Further, the list of genes newly found rhythmic under LD conditions includes components of An. gambiae immune gene families including the clip-domain serine protease new to our rhythmic list, CLIPD5 (AGAP002813, head), and CLIPE6 (AGAP011785), previously identified as rhythmic in LD heads and now in LD bodies; the class b scavenger receptor, agSCRB8 (AGAP004845), previously identified as rhythmic in the body but now head; and the serine protease inhibitor (serpin), SRPN5 (AGAP009221), previously identified as rhythmic in LD and DD heads and now in LD and DD bodies (Additional file 3).
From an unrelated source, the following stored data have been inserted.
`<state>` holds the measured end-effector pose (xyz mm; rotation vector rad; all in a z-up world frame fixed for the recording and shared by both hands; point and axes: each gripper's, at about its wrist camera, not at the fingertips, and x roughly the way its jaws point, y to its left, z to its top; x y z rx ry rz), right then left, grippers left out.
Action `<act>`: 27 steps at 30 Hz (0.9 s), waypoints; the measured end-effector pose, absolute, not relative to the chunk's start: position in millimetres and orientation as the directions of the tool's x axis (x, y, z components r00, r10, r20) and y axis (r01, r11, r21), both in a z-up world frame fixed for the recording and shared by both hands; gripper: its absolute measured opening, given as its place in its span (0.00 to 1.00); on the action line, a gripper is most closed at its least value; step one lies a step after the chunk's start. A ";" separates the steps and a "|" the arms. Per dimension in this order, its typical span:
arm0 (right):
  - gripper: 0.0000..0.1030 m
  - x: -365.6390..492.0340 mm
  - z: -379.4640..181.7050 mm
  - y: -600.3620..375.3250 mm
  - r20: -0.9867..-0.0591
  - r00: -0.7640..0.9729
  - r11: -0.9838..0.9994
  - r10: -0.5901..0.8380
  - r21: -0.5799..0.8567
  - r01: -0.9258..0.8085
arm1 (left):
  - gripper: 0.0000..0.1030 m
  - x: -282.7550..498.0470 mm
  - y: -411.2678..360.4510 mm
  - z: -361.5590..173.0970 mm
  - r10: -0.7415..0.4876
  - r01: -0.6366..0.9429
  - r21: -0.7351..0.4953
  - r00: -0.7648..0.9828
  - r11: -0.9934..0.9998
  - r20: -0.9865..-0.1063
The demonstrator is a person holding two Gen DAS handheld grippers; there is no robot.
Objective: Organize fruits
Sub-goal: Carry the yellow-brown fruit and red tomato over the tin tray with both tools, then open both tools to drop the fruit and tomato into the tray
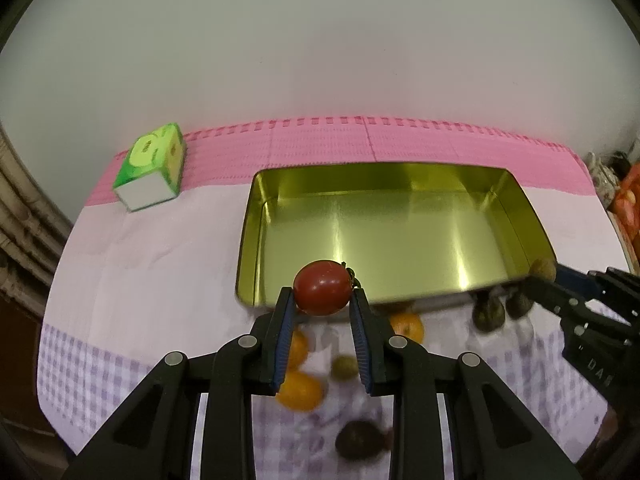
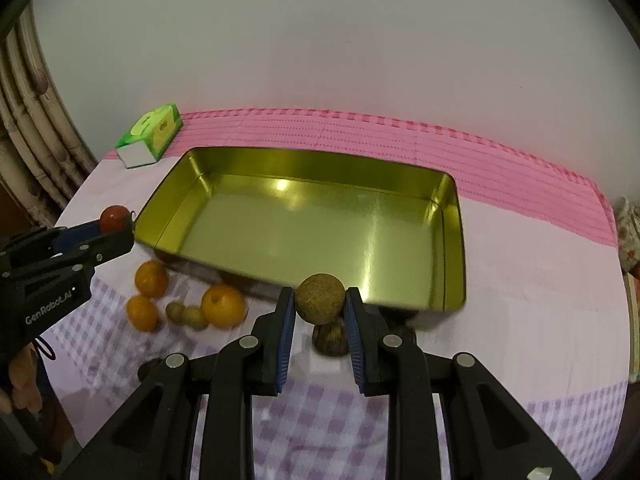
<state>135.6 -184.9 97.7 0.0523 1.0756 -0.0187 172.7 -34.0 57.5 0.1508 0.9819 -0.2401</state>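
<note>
A gold metal tin [image 1: 400,236] lies open and bare on the table; it also shows in the right wrist view [image 2: 304,224]. My left gripper [image 1: 322,298] is shut on a dark red fruit [image 1: 322,293], held above the tin's near rim; the fruit also shows in the right wrist view [image 2: 113,218]. My right gripper [image 2: 320,300] is shut on a round brown fruit [image 2: 320,298], held above the tin's near right rim. Oranges [image 2: 222,305] and small greenish-brown fruits [image 2: 188,316] lie on the cloth in front of the tin.
A green tissue box [image 1: 154,166] stands at the back left on the pink cloth [image 1: 360,140]. Another brown fruit [image 2: 330,338] lies below my right gripper. A dark fruit [image 1: 360,438] lies near the table's front. A wall stands behind the table.
</note>
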 end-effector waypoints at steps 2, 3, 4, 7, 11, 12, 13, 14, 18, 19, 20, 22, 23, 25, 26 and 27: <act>0.23 149.5 92.6 -187.1 -0.887 0.461 0.999 0.012 0.031 0.033 | 0.28 187.6 -41.9 53.8 -0.128 0.270 0.022 0.524 0.963 -0.842; 0.23 156.2 89.3 -188.6 -0.891 0.454 0.999 0.014 0.032 0.032 | 0.28 194.3 -45.9 51.6 -0.126 0.273 0.025 0.520 0.962 -0.845; 0.23 162.3 86.0 -189.8 -0.894 0.448 0.999 0.015 0.032 0.029 | 0.28 201.3 -50.3 48.7 -0.126 0.278 0.026 0.515 0.960 -0.848; 0.23 178.2 73.4 -192.4 -0.908 0.419 0.999 0.009 0.021 0.024 | 0.28 216.2 -59.1 36.5 -0.110 0.279 0.039 0.496 0.959 -0.862; 0.23 196.9 57.1 -197.3 -0.924 0.382 1.000 0.010 0.019 0.019 | 0.28 229.5 -65.5 19.6 -0.109 0.278 0.024 0.451 0.960 -0.886; 0.23 200.6 53.2 -198.1 -0.928 0.373 1.000 0.016 0.024 0.017 | 0.28 232.7 -67.2 15.8 -0.105 0.277 0.025 0.444 0.960 -0.890; 0.23 203.2 49.9 -198.7 -0.930 0.366 1.000 0.016 0.023 0.017 | 0.28 235.4 -68.5 12.3 -0.100 0.277 0.028 0.437 0.960 -0.894; 0.23 205.9 46.7 -198.7 -0.933 0.360 1.000 0.014 0.022 0.017 | 0.28 237.6 -69.7 9.1 -0.098 0.277 0.028 0.430 0.960 -0.898; 0.23 213.4 35.0 -199.9 -0.942 0.336 1.000 0.021 0.027 0.012 | 0.28 244.8 -73.5 -0.8 -0.086 0.281 0.037 0.412 0.959 -0.907; 0.23 214.5 33.1 -199.8 -0.942 0.334 1.000 0.021 0.026 0.011 | 0.28 246.2 -74.1 -2.6 -0.084 0.281 0.037 0.408 0.959 -0.909; 0.23 215.6 31.0 -199.7 -0.944 0.330 1.000 0.022 0.027 0.010 | 0.28 247.9 -75.4 -4.6 -0.082 0.281 0.038 0.403 0.959 -0.912; 0.23 218.2 27.5 -199.9 -0.947 0.320 1.000 0.026 0.030 0.009 | 0.28 249.8 -78.0 -7.5 -0.076 0.279 0.041 0.398 0.959 -0.914; 0.23 218.4 26.4 -200.0 -0.947 0.320 1.000 0.025 0.029 0.008 | 0.28 250.8 -78.2 -8.7 -0.075 0.277 0.042 0.396 0.960 -0.915; 0.23 219.5 24.7 -200.8 -0.948 0.318 1.000 0.024 0.029 0.010 | 0.28 252.6 -79.7 -11.0 -0.070 0.276 0.043 0.388 0.960 -0.919; 0.23 220.2 23.4 -201.7 -0.949 0.315 0.999 0.026 0.032 0.013 | 0.28 253.1 -80.7 -12.2 -0.067 0.276 0.046 0.384 0.960 -0.921; 0.23 220.6 22.3 -202.0 -0.950 0.312 0.999 0.029 0.036 0.014 | 0.28 253.2 -82.1 -13.1 -0.067 0.279 0.046 0.383 0.959 -0.921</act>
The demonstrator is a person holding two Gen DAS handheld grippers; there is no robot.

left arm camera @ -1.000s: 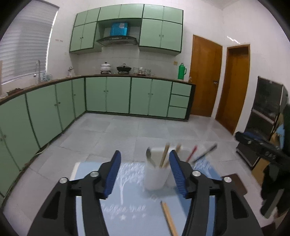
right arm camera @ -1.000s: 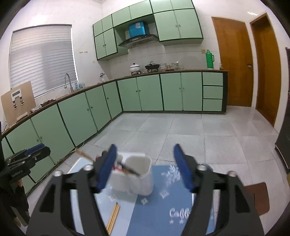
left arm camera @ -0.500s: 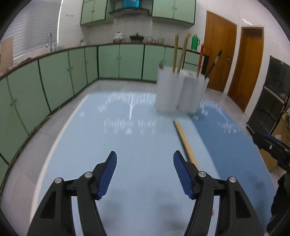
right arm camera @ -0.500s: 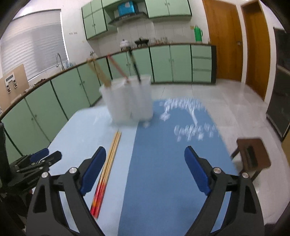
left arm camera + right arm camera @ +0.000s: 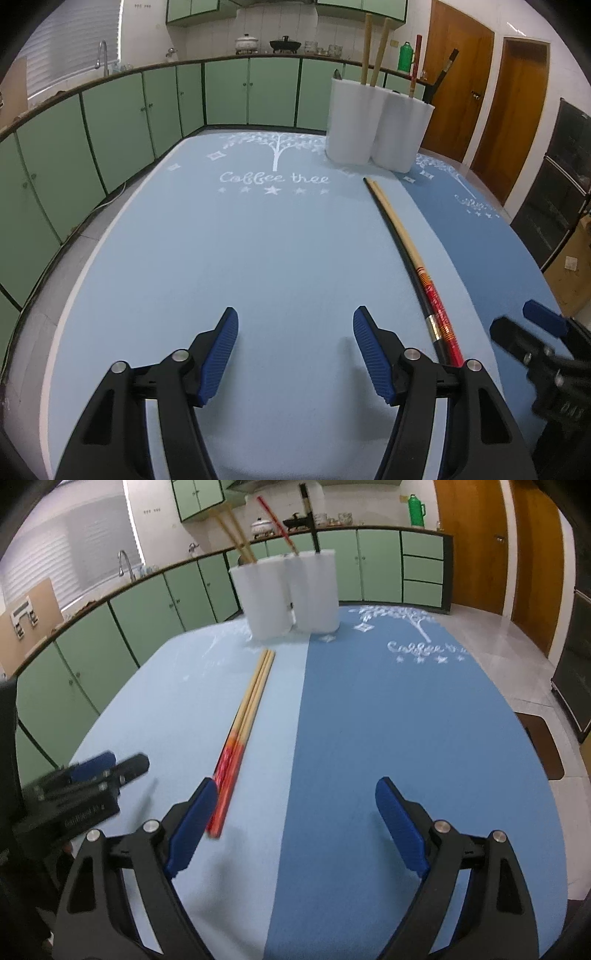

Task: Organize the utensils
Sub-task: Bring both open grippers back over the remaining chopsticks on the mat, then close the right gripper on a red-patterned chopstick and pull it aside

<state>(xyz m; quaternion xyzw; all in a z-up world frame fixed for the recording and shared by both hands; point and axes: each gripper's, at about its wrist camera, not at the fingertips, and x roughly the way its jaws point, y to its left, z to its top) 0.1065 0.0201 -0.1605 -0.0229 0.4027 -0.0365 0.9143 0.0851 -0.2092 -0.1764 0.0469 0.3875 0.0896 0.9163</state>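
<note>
Your left gripper (image 5: 294, 325) hangs low over the pale blue mat (image 5: 229, 258) with its jaws apart and nothing between them; they have just been opening; bare mat runs ahead of it to the far edge, and the table's left edge curves away beside the green cabinets (image 5: 110, 122). Your right gripper (image 5: 295, 794) sits over the darker blue mat (image 5: 388, 720), its jaws spread wide and empty after just opening; that mat lies open up to the printed tree.

The chopsticks (image 5: 247, 716) lie flat as a pair on the pale mat, close to the seam between the two mats; their long axis runs from you toward the far edge, plain wooden tips pointing at the white holder (image 5: 288, 594), red ends nearest you, just beside your right gripper's left finger. The holder stands upright near the far edge with several utensils sticking up from it.
</note>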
Finally, our previous analysis revealed numerous genes that are involved in nutrient sensing and/or feeding behavior in various conditions/tissues including the takeout genes (TO1, AGAP004263; TO2 and/or TO3, AGAP012703/AGAP004262), adipokinetic hormone receptor (AKHR, synonymous with gonadotropin-releasing hormone receptor, GPRGNR1, AGAP002156), target of rapamycin (TOR, AGAP007873), neuropeptide F (NPF, AGAP004642), and the Anopheles homologues to Drosophila Lipid storage droplet-1 (LSD1, AGAP002890), SNF1A/AMP-activated protein kinase (agAMPK, AGAP002686) and foraging (for, AGAP008863) [30]. In subsequent work, we revealed time-of-day dependent increases in flight behavior in An. gambiae and Ae. aegypti by pharmacological activation of the protein kinase G (PKG) encoded by the for gene [14]. This is of particular interest as dengue virus infection increases Ae. aegypti flight activity behavior [62] and PKG mediates a phosphorylation event involved in dengue virus replication [14].

We now find agAMPK (peak phase, ZT 4-ZT 6) and a predicted forkhead domain transcription factor (in Drosophila, foxo) (AGAP008606, peak phase ~ ZT 9) additionally rhythmic in the body; new to the rhythmic list, the Anopheles homologue to Drosophila sugarbabe (sug, AGAP006736) was found rhythmic in the body and peaking at the end of the night phase (ZT 22-ZT 0) (Additional file 3). Drosophila sug encodes a predicted zinc finger protein that regulates insulin gene expression in neurosecretory cells [63], whilst Drosophila FOXO regulates the insulin receptor pathway [64].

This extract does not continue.